> _EXERCISE OBJECTIVE_:
Give back the listing word for word, from top to bottom.
┌──
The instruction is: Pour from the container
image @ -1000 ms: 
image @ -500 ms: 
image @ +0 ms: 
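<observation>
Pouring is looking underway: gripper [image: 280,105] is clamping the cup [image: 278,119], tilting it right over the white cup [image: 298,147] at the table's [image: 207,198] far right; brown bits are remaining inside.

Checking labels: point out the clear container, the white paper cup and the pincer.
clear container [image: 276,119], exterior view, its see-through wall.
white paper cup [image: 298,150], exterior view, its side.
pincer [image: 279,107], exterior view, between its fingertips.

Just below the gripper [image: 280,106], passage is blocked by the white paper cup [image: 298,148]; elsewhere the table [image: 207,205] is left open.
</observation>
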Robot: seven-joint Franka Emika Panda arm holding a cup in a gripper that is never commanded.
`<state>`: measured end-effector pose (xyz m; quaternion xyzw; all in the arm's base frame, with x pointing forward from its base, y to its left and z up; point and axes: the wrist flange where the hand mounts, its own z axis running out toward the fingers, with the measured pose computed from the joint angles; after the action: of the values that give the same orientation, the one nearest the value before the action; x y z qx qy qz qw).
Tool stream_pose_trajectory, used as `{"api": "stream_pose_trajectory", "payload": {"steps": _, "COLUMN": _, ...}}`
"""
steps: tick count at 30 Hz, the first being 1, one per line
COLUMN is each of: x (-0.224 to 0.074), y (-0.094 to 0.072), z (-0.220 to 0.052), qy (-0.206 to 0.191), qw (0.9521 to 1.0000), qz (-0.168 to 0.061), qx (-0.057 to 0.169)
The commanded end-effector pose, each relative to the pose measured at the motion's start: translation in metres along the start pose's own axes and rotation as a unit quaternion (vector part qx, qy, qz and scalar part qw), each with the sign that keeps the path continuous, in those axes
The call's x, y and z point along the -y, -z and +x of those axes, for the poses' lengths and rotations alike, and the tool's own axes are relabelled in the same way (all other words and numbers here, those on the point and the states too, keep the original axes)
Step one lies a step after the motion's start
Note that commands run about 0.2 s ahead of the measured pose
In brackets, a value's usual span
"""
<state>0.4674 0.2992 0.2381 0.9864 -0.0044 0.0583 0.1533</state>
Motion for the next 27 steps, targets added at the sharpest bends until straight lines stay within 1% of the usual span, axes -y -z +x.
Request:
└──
> _WRITTEN ANSWER_:
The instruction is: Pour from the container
image @ -1000 ms: 
image @ -500 ms: 
image @ +0 ms: 
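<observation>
Pouring is looking underway: gripper [image: 280,105] is clamping the cup [image: 278,119], tilting it right over the white cup [image: 298,147] at the table's [image: 207,198] far right; brown bits are remaining inside.

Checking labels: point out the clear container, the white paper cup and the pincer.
clear container [image: 276,119], exterior view, its see-through wall.
white paper cup [image: 298,150], exterior view, its side.
pincer [image: 279,107], exterior view, between its fingertips.

Just below the gripper [image: 280,106], passage is blocked by the white paper cup [image: 298,148]; elsewhere the table [image: 207,205] is left open.
</observation>
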Robot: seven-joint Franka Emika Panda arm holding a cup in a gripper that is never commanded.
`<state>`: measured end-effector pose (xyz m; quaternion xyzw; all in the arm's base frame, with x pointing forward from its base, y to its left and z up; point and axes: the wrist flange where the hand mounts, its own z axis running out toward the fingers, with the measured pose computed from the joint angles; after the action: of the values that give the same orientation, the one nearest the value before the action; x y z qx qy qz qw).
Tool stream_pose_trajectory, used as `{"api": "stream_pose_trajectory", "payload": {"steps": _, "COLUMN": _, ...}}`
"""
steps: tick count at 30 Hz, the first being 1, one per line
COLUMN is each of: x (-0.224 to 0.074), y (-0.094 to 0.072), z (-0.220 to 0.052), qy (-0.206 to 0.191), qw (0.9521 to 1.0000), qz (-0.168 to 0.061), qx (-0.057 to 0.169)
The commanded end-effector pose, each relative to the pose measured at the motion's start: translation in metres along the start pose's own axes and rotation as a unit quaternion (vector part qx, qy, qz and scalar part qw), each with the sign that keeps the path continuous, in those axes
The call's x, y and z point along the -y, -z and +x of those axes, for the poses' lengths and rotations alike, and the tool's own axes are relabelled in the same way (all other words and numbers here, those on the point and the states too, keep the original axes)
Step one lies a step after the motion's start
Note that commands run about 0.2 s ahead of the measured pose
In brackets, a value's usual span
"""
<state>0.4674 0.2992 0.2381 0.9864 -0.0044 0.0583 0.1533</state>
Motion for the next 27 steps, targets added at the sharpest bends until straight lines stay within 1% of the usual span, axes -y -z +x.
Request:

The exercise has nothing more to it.